Go through the data and copy each line that holds "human".

-------- Extracted records

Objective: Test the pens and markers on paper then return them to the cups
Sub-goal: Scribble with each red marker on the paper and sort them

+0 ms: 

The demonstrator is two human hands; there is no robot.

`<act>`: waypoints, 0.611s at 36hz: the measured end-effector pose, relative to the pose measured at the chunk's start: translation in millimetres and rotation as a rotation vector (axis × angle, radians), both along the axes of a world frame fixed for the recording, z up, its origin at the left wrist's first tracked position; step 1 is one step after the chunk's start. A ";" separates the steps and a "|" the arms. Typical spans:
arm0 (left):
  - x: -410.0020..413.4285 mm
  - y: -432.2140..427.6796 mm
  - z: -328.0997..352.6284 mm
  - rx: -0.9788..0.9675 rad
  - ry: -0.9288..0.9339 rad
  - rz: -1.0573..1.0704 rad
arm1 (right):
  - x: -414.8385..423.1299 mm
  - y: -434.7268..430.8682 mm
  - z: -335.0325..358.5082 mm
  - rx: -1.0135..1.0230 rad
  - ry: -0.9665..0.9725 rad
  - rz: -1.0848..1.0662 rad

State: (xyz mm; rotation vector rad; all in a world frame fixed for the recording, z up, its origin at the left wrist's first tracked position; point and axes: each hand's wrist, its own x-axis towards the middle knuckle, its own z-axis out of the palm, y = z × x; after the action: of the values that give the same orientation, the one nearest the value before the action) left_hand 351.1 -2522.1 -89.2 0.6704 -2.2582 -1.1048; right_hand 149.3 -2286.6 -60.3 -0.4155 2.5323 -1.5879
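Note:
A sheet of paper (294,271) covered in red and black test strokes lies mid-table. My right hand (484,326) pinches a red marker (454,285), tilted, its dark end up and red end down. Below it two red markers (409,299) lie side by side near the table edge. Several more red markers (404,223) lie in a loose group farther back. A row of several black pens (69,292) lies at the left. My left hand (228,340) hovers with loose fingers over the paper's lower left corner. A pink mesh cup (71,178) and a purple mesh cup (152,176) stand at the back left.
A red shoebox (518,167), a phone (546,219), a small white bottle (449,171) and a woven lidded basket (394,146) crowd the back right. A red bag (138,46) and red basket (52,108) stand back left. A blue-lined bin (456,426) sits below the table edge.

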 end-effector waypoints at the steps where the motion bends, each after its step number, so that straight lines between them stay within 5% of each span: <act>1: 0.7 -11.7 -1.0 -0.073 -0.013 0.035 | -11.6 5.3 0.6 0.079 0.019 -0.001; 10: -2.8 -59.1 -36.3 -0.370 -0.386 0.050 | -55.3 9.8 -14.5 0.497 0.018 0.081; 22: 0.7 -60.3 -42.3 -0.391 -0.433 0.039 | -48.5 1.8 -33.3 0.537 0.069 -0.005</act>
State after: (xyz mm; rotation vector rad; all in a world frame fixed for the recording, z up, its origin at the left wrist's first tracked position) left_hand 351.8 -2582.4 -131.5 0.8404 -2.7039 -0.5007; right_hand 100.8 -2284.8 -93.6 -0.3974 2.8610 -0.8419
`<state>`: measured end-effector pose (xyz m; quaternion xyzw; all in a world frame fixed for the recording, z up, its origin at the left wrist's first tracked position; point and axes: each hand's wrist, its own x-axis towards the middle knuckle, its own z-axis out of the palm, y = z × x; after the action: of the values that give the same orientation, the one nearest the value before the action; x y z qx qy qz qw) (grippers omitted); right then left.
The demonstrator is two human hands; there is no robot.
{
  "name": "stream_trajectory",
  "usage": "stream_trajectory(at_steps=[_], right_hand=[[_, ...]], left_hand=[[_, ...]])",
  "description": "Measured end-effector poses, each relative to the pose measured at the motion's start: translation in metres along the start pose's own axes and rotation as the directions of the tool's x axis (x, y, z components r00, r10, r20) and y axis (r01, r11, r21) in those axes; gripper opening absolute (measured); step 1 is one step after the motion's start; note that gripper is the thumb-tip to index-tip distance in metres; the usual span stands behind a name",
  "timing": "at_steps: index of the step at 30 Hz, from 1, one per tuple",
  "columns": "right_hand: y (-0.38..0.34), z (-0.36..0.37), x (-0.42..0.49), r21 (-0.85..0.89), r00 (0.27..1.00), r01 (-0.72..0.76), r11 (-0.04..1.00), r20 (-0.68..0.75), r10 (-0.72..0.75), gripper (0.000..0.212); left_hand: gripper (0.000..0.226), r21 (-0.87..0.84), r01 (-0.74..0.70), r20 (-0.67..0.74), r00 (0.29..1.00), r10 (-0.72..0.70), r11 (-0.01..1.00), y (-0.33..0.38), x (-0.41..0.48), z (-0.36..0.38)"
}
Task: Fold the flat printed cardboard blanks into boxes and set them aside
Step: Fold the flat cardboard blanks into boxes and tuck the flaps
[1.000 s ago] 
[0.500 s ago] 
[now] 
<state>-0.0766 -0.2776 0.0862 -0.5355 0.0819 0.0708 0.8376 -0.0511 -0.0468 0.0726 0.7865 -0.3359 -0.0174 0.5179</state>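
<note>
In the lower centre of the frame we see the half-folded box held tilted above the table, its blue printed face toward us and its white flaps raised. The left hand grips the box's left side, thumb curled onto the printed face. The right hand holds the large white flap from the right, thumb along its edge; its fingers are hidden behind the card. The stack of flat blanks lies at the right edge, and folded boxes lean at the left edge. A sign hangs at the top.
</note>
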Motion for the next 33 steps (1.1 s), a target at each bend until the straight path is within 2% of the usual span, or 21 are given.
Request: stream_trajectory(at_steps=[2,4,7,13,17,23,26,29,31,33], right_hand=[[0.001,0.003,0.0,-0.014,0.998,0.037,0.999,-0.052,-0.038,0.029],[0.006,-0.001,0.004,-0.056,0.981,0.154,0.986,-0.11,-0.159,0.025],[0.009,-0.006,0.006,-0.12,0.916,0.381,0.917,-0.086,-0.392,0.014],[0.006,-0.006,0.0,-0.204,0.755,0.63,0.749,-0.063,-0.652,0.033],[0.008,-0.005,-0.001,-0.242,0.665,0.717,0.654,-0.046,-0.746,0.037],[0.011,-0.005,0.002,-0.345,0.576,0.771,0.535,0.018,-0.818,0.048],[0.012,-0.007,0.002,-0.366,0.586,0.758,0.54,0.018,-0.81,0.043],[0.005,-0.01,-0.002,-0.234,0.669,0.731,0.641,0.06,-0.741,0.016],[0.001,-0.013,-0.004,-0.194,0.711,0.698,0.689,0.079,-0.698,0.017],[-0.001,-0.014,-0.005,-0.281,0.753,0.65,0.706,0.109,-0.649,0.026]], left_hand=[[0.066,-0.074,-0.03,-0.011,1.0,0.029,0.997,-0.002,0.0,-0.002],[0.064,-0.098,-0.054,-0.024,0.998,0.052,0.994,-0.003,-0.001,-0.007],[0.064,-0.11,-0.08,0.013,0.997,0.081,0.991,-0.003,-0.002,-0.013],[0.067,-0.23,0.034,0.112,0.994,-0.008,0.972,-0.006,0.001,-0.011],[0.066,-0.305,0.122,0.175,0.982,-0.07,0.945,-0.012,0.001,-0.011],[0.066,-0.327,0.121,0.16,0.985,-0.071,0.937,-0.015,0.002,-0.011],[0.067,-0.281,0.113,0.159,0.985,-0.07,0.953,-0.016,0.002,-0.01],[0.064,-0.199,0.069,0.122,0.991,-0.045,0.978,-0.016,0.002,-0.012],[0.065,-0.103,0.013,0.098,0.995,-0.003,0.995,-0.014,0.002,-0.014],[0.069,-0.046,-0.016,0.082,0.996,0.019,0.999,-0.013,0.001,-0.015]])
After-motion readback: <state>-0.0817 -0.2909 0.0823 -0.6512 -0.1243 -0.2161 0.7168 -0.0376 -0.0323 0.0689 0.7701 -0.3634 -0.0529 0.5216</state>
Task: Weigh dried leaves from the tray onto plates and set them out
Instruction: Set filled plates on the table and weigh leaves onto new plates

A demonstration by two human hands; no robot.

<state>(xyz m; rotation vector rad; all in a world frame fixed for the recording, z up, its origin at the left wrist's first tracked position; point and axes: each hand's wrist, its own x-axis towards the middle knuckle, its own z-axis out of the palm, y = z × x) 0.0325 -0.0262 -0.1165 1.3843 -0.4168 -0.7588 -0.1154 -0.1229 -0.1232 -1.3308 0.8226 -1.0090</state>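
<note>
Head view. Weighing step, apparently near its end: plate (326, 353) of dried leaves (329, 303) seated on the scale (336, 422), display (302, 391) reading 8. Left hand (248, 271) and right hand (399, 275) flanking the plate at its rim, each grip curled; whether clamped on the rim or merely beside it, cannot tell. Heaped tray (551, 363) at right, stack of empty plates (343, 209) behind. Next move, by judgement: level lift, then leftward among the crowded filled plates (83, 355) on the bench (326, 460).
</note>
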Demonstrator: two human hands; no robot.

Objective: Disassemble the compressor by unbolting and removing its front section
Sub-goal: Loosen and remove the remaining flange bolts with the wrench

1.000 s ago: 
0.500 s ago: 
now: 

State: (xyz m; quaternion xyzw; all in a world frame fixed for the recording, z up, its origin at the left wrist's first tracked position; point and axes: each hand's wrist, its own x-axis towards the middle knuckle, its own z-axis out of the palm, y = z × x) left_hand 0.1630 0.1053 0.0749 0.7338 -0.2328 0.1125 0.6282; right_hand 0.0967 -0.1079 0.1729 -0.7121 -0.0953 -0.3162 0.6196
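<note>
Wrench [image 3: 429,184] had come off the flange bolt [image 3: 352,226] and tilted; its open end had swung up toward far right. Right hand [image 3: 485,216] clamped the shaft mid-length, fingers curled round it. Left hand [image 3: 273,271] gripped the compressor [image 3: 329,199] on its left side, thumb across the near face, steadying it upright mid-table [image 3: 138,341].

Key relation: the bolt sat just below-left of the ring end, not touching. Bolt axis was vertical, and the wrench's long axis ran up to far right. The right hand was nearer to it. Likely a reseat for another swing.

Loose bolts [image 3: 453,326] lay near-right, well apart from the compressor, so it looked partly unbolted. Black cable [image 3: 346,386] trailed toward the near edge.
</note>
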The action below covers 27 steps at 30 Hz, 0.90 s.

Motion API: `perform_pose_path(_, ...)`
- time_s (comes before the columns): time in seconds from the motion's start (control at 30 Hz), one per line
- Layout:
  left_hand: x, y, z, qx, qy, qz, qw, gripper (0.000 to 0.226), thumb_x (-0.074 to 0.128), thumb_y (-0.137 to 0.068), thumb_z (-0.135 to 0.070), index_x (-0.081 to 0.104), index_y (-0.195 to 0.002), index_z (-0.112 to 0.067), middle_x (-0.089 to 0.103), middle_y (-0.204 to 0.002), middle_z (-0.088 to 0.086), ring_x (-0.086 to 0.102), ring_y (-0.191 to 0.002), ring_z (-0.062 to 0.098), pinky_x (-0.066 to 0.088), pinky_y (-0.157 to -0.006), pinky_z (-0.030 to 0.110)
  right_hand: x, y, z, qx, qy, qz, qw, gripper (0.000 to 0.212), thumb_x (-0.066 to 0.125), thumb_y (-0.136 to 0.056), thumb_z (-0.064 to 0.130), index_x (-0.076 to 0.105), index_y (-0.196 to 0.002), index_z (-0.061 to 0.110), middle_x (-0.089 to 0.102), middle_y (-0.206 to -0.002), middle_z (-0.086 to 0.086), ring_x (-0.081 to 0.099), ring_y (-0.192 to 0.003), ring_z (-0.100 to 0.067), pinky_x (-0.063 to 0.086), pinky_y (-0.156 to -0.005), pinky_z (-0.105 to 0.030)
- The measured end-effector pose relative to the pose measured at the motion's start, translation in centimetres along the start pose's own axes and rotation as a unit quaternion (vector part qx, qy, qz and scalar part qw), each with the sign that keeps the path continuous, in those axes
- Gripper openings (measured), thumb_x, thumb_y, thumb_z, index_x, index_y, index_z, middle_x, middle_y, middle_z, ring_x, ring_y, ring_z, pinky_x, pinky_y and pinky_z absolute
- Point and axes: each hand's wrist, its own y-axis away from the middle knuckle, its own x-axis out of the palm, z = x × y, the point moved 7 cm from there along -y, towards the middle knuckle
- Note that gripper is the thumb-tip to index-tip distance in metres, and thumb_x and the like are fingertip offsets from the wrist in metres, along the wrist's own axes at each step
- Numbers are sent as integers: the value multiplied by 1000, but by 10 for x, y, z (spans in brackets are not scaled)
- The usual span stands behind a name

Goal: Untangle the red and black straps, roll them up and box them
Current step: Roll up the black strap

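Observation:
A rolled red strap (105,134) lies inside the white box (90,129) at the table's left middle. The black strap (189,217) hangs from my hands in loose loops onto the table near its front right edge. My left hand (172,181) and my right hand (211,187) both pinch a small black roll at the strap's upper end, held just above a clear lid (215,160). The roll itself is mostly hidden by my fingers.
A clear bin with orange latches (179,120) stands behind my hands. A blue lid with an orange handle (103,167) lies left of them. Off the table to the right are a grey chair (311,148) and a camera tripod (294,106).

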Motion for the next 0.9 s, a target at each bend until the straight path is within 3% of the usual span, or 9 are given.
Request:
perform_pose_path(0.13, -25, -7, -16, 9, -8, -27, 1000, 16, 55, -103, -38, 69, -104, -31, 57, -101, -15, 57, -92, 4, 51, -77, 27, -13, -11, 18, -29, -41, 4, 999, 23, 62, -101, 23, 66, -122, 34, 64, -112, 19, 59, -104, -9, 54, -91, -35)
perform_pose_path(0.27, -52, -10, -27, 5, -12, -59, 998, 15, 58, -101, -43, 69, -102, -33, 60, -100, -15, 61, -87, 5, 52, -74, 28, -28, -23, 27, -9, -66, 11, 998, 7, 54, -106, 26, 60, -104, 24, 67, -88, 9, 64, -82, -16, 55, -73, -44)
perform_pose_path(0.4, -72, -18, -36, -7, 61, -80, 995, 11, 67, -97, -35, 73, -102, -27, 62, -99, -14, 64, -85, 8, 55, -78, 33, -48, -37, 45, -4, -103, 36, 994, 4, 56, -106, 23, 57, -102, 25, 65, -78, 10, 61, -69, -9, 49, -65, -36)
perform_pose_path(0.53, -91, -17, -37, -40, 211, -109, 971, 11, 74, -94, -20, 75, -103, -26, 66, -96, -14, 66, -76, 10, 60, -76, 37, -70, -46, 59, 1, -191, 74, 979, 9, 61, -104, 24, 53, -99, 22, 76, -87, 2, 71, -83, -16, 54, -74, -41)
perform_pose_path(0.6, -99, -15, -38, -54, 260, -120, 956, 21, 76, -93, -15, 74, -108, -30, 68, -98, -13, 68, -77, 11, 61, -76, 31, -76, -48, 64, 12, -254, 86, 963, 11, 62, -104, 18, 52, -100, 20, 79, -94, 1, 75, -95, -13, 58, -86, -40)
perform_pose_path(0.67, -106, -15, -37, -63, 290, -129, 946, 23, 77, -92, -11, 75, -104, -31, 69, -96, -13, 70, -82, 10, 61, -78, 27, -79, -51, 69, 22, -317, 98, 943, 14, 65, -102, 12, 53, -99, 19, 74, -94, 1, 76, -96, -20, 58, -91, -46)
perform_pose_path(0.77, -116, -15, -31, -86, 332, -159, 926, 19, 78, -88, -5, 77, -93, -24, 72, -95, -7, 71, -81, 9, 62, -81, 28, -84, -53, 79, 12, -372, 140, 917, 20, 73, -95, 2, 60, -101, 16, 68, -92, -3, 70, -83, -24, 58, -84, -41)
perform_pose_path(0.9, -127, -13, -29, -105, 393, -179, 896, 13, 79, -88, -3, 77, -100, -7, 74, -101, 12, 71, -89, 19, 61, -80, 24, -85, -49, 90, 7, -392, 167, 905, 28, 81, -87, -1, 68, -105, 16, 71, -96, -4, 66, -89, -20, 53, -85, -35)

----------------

Reply:
The demonstrator is two human hands; there is no robot.
The demonstrator is two human hands; there is no robot.
A demonstration by two human hands; no robot.
Demonstrator: two human hands; no robot.

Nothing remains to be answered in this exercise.